[What the exercise asks] Once you reach the line containing "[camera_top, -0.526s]" in the entries below, write out that line and each one after it down to the line containing "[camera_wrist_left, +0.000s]", exactly and with nothing added.

[Extracted material]
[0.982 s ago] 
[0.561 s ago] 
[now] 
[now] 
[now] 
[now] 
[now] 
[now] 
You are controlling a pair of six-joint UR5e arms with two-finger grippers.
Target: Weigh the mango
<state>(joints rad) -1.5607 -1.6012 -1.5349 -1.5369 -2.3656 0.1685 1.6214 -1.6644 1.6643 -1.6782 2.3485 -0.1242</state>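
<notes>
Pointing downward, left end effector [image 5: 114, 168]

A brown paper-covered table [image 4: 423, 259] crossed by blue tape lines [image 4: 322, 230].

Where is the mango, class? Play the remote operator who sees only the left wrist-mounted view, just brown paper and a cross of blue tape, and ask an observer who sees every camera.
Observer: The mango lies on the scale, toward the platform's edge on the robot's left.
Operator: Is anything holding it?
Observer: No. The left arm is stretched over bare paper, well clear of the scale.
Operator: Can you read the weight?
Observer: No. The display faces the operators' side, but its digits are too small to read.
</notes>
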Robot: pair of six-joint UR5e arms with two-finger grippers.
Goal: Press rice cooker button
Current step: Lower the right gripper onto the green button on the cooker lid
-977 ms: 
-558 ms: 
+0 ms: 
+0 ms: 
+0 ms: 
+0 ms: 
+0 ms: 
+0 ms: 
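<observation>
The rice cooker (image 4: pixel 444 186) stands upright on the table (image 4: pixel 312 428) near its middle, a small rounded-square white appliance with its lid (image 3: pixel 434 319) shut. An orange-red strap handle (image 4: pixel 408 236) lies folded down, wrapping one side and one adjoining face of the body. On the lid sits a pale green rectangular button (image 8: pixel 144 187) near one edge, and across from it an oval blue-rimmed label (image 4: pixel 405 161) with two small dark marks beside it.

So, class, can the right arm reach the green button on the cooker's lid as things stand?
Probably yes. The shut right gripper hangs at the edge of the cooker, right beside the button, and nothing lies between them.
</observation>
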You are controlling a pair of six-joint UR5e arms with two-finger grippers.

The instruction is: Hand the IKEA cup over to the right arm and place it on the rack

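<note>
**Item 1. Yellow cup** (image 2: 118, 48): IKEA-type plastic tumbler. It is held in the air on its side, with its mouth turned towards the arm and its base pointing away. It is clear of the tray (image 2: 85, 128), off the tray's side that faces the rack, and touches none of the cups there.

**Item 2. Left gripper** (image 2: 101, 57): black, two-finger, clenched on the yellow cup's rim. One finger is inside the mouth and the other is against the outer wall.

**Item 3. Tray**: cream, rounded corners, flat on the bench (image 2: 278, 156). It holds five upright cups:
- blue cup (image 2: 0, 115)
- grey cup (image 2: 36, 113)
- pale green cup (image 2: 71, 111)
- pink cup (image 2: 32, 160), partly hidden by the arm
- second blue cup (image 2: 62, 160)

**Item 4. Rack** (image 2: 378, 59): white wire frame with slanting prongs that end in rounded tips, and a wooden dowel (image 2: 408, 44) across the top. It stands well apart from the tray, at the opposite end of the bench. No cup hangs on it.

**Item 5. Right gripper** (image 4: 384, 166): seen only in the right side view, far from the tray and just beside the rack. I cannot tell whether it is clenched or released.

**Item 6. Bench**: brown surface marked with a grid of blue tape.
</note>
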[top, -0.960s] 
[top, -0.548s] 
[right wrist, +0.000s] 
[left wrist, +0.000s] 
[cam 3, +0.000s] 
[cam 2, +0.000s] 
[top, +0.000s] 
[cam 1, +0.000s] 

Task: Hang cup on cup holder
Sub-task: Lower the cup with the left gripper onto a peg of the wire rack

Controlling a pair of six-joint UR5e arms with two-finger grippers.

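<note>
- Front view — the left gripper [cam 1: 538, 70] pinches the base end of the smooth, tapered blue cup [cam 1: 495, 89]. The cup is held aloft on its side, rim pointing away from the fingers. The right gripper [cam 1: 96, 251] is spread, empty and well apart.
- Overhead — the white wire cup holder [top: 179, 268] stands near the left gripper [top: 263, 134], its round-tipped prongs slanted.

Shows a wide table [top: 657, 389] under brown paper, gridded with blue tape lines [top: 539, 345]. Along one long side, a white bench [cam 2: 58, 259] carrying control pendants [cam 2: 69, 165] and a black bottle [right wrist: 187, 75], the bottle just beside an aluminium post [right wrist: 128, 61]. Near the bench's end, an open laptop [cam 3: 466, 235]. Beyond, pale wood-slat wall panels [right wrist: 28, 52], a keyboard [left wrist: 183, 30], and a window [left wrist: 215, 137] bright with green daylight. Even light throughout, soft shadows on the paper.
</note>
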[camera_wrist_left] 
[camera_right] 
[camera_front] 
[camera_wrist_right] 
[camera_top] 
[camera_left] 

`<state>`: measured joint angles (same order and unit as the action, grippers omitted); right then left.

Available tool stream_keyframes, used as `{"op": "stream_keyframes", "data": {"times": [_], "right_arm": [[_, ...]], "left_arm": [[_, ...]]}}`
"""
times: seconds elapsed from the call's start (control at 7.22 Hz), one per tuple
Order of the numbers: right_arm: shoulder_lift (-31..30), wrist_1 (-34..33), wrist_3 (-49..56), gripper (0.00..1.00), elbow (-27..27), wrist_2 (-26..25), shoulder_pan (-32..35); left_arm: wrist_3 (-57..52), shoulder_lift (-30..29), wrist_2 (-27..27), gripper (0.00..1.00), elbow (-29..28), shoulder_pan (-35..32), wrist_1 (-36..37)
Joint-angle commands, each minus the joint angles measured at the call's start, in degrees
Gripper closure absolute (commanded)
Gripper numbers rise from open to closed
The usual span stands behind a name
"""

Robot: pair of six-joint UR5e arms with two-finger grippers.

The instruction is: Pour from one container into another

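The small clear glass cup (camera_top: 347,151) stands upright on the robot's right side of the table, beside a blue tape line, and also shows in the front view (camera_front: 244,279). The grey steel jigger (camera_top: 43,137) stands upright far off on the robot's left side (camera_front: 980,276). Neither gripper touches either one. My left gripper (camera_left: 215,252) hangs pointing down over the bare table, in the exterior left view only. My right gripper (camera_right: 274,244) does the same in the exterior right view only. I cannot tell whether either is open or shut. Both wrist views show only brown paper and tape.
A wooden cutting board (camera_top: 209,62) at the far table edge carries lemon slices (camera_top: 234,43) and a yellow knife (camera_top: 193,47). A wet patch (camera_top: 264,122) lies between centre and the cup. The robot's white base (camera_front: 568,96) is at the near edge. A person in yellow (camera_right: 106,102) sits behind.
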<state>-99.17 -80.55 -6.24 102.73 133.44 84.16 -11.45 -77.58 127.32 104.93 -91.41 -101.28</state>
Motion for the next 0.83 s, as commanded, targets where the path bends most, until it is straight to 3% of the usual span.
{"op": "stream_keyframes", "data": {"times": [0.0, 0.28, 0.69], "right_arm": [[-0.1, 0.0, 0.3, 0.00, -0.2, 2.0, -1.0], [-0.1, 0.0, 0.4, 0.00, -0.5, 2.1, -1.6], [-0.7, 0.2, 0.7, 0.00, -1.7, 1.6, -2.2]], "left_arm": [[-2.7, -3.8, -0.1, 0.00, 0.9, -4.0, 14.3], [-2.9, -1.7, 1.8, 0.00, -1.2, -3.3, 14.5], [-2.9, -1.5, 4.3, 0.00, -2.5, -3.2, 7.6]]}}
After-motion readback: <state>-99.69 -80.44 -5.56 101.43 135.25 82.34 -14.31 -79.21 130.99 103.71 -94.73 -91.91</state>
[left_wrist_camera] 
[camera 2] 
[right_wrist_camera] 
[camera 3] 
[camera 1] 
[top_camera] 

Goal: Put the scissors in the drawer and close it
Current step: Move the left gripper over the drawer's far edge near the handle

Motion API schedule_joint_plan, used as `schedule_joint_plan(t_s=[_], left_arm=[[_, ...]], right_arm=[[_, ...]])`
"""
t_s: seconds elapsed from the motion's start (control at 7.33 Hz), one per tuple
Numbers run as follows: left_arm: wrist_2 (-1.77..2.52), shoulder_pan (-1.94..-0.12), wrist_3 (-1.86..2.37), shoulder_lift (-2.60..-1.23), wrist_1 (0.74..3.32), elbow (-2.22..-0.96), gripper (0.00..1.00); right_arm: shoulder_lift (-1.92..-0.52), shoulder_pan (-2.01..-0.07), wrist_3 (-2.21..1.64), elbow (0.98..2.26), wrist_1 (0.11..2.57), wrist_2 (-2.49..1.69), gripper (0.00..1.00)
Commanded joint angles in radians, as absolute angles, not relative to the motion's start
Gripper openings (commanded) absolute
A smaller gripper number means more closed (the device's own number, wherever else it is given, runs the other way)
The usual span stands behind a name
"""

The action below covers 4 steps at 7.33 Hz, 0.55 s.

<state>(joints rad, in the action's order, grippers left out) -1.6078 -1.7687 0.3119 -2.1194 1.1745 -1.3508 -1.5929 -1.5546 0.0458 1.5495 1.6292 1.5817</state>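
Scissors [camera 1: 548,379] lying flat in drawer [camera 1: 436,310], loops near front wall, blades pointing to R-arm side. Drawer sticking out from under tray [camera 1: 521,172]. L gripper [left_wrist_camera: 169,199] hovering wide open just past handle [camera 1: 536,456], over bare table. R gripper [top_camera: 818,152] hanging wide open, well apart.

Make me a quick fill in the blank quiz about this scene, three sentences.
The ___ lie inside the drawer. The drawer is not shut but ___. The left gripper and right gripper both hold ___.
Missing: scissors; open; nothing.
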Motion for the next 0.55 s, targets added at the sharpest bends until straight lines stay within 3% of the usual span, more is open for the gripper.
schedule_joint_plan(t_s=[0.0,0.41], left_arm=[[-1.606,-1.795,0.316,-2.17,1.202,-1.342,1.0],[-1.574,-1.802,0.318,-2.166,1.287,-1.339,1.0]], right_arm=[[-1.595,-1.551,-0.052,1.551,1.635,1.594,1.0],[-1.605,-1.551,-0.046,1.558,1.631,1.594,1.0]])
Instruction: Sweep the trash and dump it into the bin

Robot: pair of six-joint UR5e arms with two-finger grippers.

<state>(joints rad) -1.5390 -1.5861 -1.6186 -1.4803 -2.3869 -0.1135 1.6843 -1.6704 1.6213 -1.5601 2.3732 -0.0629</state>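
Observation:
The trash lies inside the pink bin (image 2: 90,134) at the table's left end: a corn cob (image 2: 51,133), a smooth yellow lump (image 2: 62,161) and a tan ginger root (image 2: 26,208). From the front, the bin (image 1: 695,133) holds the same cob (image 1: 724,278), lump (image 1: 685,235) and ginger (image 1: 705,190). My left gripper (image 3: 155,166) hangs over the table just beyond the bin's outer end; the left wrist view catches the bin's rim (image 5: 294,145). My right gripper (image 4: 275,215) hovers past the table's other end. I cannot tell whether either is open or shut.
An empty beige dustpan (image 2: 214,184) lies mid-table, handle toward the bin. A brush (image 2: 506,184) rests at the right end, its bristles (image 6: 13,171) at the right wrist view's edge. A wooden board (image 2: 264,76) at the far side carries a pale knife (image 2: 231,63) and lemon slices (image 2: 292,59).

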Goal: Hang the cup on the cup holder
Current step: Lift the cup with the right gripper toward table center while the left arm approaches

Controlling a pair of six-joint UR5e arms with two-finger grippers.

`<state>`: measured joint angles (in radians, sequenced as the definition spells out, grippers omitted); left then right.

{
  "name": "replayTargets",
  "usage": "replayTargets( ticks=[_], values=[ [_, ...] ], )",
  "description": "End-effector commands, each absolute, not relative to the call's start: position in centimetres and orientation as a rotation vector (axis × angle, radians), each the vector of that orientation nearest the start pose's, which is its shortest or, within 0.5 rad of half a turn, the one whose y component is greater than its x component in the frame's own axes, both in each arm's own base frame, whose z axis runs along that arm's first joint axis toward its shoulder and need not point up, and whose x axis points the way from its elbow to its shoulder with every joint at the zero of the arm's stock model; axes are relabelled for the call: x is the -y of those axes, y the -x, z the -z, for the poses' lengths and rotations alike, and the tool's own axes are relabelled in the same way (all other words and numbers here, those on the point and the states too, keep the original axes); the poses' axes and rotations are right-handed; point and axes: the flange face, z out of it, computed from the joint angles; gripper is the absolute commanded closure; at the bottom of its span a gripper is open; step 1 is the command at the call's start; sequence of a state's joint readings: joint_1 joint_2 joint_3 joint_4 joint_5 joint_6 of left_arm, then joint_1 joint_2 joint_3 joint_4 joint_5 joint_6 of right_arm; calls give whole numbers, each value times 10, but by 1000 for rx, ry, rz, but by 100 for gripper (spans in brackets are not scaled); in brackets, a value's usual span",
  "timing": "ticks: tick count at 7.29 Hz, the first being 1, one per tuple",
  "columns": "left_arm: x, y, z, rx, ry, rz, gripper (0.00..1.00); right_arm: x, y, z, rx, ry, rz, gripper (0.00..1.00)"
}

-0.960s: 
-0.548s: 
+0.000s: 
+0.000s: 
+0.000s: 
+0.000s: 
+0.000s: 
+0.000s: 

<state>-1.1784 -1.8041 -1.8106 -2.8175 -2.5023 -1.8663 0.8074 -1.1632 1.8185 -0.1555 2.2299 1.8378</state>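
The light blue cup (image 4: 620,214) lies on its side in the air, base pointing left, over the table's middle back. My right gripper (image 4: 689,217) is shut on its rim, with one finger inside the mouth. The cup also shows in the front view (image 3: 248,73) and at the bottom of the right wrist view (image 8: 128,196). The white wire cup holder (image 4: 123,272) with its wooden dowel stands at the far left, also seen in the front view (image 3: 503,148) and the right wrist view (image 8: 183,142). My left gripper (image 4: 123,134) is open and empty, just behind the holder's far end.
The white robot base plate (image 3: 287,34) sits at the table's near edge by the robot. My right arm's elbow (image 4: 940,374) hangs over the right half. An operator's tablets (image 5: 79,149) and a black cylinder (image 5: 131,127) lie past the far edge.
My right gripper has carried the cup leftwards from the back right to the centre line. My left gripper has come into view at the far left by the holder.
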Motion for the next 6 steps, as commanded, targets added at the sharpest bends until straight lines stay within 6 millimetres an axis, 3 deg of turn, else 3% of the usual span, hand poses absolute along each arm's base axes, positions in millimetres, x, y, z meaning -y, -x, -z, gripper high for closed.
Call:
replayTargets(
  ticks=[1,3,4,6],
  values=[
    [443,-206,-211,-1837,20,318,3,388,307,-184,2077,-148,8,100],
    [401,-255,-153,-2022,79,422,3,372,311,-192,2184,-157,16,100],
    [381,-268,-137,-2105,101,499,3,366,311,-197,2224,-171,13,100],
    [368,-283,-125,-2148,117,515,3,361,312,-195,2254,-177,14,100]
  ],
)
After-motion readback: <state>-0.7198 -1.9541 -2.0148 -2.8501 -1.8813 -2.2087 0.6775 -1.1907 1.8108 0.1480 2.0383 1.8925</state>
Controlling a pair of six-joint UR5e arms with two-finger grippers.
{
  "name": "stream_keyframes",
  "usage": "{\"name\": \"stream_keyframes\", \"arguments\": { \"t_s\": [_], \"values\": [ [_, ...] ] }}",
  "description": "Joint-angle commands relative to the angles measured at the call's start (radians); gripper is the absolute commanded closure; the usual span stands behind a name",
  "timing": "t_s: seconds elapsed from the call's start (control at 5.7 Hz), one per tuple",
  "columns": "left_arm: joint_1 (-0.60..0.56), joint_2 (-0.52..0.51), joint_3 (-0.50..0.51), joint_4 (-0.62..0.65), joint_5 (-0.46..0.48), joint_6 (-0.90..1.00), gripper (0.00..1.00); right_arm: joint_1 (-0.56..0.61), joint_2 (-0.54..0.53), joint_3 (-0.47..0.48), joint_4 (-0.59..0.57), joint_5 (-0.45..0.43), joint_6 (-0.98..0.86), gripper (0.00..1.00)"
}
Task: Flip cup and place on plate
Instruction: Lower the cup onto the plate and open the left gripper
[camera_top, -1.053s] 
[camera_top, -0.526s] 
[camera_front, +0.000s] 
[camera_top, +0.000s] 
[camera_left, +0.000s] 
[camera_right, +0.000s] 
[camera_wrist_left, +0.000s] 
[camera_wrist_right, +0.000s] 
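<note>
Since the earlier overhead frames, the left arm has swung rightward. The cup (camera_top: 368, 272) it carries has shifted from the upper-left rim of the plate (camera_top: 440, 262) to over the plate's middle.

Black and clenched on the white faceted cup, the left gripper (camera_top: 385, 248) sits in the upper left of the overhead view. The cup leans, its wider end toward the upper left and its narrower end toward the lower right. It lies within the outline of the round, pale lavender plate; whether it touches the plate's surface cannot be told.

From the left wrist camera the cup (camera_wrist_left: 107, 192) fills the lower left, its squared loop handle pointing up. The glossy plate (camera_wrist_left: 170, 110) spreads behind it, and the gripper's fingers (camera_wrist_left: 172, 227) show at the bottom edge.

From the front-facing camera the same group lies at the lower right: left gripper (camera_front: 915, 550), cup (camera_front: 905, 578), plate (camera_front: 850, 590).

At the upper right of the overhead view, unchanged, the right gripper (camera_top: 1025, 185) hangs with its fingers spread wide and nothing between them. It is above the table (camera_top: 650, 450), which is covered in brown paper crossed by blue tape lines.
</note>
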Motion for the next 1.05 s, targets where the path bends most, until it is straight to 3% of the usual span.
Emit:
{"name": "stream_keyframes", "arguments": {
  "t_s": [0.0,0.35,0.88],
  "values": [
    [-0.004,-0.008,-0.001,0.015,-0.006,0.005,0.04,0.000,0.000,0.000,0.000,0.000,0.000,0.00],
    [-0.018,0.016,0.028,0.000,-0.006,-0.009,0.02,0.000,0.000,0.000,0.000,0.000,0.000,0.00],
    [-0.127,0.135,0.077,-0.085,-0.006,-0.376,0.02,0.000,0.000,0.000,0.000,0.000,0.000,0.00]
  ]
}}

[Task solution]
[camera_top, -0.526s] 
[camera_front, +0.000s] 
[camera_top, +0.000s] 
[camera_left, +0.000s] 
[camera_right, +0.000s] 
[camera_wrist_left, +0.000s] 

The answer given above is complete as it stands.